2012 is shaping up to be a record dividend year for member companies on the Standard & Poor's 500 Index.

Reporting on a newsletter from Standard & Poor's senior index analyst, Howard Silverblatt, Maxwell Murphy wrote a blog on the Wall Street Journal website, "Dividend payout of S&P 500 on pace for record year," in which he wrote:

Following 22 dividend initiations last year and eight so far this year, 401 of the S&P 500 now pay dividends, according to Howard Silverblatt, senior index analyst at S&P Indices. In 1977, the earliest year for which Silverblatt provided data, 473 of the 500 paid dividends, a number that fell to as low as 351 in 2001 and 2002.

Silverblatt projects companies in the index will spend at least $279 billion this year on dividend payments, up nearly 16 percent from $241 billion in 2011 and 12.5 percent above the previous record of $248 billion set in 2008. He said this year’s estimate is “under review,” and suggested it will be revised higher.

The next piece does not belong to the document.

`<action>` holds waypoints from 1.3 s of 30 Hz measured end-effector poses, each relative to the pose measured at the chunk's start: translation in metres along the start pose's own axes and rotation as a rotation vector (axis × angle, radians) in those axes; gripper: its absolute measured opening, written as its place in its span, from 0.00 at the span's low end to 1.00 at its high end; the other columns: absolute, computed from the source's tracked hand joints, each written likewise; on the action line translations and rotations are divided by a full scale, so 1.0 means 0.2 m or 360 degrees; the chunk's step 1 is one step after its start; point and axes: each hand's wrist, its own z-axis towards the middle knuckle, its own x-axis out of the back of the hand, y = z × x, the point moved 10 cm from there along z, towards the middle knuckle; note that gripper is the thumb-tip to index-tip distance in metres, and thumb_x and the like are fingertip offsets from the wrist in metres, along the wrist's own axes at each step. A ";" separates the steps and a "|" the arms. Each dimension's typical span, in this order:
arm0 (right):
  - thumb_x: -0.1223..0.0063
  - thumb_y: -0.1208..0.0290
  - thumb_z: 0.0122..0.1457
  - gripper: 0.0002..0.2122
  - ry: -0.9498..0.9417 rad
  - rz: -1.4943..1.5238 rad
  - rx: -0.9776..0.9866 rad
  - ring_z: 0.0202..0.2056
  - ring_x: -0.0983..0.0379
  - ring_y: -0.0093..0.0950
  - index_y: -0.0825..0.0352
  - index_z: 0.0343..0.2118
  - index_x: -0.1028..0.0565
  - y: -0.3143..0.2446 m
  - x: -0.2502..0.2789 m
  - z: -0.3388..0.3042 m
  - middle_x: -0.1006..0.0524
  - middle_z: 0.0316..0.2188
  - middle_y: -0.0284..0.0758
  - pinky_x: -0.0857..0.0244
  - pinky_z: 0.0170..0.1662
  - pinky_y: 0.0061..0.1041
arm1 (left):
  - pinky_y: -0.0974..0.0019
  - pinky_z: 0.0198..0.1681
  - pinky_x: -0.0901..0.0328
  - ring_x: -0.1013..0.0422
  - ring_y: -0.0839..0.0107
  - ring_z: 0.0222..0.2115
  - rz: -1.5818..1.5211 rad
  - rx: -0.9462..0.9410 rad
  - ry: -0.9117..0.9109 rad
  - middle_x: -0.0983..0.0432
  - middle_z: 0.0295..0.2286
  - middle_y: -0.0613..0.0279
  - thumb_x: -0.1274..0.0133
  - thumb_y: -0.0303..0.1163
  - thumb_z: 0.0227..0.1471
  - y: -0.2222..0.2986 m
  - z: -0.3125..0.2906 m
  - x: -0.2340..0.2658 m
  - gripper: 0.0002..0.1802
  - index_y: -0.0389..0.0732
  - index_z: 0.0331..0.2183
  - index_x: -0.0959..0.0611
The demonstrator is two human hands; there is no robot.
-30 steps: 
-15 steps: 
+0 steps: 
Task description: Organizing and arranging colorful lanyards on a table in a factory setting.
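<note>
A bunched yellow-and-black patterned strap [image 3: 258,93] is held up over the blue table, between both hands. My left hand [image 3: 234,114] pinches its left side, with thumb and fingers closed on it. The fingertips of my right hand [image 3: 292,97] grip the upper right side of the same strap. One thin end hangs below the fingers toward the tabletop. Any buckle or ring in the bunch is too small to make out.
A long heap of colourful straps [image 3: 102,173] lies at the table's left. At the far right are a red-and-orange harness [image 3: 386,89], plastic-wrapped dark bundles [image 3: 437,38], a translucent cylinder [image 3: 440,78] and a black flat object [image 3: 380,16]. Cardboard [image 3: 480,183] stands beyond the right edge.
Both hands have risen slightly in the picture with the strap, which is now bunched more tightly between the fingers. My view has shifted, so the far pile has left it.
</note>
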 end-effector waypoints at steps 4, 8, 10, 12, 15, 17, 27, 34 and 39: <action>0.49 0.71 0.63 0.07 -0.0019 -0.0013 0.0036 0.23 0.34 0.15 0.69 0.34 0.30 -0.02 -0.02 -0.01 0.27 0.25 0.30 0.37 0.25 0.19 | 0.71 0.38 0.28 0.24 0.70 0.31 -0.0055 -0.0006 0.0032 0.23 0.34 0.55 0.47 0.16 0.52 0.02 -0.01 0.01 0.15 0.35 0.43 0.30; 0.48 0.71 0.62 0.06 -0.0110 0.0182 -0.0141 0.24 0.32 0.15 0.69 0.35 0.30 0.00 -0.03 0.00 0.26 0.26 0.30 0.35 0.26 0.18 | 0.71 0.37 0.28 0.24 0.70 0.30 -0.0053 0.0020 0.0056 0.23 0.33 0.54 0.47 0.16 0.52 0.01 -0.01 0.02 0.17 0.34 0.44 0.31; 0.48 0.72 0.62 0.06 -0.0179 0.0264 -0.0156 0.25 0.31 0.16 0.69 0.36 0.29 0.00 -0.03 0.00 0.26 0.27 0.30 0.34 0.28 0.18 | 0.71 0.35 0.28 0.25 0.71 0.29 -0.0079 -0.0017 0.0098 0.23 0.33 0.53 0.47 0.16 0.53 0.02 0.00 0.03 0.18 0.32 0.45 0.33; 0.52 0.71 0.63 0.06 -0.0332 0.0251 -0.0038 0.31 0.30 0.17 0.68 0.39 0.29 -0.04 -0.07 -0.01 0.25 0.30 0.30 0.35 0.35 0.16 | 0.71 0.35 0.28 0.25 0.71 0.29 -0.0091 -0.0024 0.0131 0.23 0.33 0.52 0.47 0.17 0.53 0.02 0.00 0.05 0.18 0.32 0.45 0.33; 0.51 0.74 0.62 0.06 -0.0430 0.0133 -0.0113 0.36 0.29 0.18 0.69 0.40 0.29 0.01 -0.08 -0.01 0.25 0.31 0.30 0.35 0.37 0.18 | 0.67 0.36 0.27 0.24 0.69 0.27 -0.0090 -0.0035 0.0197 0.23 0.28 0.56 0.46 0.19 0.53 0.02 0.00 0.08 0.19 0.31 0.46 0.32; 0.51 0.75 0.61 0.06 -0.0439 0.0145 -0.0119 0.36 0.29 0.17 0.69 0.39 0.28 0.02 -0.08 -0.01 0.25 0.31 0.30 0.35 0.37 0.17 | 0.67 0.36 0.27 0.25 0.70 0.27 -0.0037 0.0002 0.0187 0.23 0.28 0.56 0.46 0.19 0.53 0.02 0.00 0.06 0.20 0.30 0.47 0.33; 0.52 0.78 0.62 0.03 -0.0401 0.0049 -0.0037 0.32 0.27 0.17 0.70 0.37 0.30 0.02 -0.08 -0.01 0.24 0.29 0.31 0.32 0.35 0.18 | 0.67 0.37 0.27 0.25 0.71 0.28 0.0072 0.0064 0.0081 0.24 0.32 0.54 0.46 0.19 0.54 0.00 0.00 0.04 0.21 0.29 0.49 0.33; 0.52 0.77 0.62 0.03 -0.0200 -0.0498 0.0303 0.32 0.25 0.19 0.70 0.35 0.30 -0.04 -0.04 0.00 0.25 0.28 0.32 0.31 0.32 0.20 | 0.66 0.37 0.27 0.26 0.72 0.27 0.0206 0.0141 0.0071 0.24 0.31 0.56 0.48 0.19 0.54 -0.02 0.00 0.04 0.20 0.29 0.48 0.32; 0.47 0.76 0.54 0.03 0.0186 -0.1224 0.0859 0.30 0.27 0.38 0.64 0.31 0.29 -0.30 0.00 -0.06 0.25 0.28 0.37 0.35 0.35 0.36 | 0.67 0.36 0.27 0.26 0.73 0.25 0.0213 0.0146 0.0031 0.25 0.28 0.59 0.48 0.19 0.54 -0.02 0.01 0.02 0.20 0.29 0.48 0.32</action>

Despite retail investors' insistence that the stock market is not for them -- at the moment -- the price of dividend stocks may have benefited from the current low-rate environment.

Lower volatility

With the lack of decent returns on the fixed-income side, investors have been on a peripatetic search for yield. Though there's no good answer to the yield drought, dividend-paying stocks have been cited as a decent measure for investors looking for regular income payments -- as long as they can stomach the ups and downs of the stock market, though dividend-paying stocks tend to be less volatile.

On Wednesday, Exxon Mobile declared its second quarter dividend of 57 cents per share. The company won the title of largest dividend payer in the world, reported in the story, "Exxon becomes world's largest dividend payer with 21 percent increase."

Exxon will pay $10.7 billion per year to shareholders, the story reported.

Companies have piles of cash

After the cash hoarding years through the recession and bargain-basement borrowing rates, companies are sitting on piles of cash, which means many could increase dividend payouts in the future.